--- Records for the task ---

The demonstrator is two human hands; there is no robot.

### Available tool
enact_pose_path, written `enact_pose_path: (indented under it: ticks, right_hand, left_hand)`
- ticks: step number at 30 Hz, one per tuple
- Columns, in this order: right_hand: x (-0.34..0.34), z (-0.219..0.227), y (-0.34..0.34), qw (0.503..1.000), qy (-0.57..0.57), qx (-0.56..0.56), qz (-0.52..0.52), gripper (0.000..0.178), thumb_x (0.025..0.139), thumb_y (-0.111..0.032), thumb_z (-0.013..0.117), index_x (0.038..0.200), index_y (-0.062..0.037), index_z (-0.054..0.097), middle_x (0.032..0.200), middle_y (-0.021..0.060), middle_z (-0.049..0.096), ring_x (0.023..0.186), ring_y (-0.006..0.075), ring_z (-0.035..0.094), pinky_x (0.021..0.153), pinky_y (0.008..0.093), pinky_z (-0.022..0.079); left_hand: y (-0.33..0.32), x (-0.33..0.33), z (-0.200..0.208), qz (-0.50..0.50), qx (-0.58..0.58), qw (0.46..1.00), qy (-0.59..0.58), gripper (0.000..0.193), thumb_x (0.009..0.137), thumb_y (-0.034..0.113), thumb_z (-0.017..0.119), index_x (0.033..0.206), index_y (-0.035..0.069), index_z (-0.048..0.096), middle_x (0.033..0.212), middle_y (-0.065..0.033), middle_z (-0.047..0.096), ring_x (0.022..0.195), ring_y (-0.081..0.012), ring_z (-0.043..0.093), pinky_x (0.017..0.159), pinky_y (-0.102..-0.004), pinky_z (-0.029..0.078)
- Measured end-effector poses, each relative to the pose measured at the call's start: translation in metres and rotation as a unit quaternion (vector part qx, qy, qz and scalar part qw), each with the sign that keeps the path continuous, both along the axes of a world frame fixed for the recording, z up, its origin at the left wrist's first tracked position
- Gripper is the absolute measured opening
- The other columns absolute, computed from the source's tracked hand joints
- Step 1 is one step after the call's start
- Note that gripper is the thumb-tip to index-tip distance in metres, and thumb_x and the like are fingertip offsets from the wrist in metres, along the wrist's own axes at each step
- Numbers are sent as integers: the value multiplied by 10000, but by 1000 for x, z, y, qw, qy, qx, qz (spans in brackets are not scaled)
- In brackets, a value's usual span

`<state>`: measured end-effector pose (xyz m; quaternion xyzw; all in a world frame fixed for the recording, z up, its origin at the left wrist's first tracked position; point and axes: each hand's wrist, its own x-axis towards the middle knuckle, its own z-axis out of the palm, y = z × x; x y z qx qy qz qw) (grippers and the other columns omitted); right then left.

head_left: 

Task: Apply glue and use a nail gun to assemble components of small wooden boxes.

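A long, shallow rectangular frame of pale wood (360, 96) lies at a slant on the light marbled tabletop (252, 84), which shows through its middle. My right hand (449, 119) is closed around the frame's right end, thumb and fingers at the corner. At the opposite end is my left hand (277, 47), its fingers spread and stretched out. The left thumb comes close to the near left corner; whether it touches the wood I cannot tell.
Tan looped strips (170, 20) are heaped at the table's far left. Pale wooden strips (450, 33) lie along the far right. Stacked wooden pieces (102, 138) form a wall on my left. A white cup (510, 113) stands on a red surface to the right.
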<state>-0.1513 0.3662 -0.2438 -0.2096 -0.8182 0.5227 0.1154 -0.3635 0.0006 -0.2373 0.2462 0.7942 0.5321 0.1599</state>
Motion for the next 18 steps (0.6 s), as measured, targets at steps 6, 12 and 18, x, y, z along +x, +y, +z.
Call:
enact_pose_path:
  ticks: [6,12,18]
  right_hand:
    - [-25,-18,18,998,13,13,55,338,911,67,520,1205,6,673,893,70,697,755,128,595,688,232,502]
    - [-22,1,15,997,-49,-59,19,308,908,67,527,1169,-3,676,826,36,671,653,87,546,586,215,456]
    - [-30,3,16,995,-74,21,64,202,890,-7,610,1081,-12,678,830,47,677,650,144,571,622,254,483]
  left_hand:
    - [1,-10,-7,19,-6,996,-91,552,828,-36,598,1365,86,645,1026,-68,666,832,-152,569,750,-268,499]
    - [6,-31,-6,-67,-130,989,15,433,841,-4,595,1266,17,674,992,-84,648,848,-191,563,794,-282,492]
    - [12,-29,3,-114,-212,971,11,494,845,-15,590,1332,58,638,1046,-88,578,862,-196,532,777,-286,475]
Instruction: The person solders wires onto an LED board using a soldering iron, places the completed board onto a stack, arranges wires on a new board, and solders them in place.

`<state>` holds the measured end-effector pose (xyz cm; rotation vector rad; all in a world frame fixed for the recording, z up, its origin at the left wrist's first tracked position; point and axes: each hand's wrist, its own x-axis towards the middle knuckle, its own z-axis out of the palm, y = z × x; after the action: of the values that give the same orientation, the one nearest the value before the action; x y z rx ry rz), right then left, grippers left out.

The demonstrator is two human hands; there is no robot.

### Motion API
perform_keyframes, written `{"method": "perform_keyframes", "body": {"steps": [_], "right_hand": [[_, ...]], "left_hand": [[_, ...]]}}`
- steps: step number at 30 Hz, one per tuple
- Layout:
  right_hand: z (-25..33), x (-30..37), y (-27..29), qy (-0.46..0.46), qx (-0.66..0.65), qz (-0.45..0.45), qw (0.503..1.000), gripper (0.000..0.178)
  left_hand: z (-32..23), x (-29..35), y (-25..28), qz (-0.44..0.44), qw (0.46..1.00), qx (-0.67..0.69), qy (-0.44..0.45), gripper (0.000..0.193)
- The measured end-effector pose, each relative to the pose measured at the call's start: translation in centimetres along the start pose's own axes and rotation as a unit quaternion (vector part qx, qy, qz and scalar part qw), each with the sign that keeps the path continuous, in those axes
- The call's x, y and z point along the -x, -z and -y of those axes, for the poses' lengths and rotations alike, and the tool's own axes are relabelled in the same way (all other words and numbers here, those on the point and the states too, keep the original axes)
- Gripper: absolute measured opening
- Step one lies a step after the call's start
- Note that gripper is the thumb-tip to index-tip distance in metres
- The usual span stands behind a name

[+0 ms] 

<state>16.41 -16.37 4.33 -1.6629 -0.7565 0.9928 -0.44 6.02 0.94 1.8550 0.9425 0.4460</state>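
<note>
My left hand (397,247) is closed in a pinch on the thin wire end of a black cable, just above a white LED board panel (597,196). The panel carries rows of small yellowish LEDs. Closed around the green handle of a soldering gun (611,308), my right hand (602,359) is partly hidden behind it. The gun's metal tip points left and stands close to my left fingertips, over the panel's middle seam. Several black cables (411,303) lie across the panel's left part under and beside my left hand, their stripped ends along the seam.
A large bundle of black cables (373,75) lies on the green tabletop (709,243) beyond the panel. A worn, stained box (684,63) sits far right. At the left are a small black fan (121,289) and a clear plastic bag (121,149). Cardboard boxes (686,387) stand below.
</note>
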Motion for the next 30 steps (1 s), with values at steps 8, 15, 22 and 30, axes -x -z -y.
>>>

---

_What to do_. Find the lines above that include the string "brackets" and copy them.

_Exercise response_.
- Numbers are sent as integers: the value multiplied by 10000, but by 1000 for x, z, y, qw, qy, qx, qz (spans in brackets are not scaled)
- In brackets, a value's usual span

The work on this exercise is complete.